Are we all being too harsh on the 1980s version of Paul McCartney, Marah? And what kind of audience do you see lining up to buy these reissues?

ME: Old, rich people. Next question. Just kidding—mostly.

In all seriousness, I think these reissues have the same audience that most reissues have these days: Completists, and/or people who have just discovered an artist years after their heyday. I’ve probably mentioned this before in one of these roundtables, but every time I’m digging through a record bin and see a $5 copy of Thriller, I think, “Who in the world would buy Thriller? Or who doesn’t have it already?” But probably a lot of people would: 16-year-olds who just figured out their parents have turntables, people buying White Elephant gifts, people who are just building record collections, and so on.

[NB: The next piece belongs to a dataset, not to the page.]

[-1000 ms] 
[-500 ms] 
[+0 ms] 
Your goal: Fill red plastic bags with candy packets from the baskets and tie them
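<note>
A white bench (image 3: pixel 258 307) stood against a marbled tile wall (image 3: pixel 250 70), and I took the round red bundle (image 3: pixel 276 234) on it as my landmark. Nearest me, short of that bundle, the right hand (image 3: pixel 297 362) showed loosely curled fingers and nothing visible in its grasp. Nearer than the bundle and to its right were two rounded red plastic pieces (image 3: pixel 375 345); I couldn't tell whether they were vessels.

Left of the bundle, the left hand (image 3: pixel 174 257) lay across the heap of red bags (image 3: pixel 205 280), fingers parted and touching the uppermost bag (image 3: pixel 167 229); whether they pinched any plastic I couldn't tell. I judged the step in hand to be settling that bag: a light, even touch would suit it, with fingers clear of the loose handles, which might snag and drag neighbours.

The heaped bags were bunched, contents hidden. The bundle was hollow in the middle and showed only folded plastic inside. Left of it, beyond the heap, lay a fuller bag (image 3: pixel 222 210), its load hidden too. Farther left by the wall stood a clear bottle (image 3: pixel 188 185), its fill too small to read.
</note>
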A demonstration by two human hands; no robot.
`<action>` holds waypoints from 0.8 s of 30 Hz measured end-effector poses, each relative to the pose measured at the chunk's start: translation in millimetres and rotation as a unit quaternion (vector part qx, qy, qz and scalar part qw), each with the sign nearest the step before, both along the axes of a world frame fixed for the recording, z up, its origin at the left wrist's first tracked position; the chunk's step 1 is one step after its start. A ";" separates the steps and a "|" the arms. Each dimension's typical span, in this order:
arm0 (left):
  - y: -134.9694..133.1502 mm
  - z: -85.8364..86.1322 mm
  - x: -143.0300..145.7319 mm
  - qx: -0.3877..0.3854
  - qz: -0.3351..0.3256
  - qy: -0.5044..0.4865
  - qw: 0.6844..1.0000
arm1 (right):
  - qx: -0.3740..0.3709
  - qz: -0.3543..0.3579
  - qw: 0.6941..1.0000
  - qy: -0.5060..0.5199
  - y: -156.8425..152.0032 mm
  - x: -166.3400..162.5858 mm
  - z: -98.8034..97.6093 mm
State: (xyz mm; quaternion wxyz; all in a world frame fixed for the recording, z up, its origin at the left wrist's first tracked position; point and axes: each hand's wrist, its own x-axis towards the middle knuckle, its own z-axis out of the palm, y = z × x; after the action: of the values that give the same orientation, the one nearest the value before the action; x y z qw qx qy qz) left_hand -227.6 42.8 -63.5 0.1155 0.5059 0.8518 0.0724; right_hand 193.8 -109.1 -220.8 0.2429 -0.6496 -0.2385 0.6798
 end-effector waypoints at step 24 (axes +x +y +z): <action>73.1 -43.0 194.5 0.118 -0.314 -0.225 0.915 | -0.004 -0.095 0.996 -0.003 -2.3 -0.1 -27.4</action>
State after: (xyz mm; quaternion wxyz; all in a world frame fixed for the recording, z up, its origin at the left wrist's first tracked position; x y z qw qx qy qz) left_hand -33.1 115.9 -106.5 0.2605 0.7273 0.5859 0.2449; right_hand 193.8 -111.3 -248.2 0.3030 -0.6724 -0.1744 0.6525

War and Peace might also get a bit of a boost from both older McCartney fans who, hell, will buy or support literally anything he does—and I’m sure there are hundreds of thousands of those people, if not millions worldwide—and younger ones who like the packaging, like the records, and just think “Hey, a Beatle, cool.”


I guess the question for me is more “Why not reissue these?” If McCartney was barreling through deluxe versions of his catalog and just skipped these, we’d notice, and he’s probably about as proud of them as some of his other lesser LPs, I’d assume. And in the age of major label troubles and the vinyl industry’s relative boom, these records, like so many others, become the reissue equivalent of Mount Everest. Why reissue just okay Paul McCartney records? To paraphrase George Mallory, they’re re-released because they’re there. They’re just sitting in some catalog room gathering dust, so why not try and make a few bucks off them? McCartney might not be hurting, but the record companies can probably use the cash. So these LPs may not receive a hero’s welcome 30-odd years later, but they’re back all the same.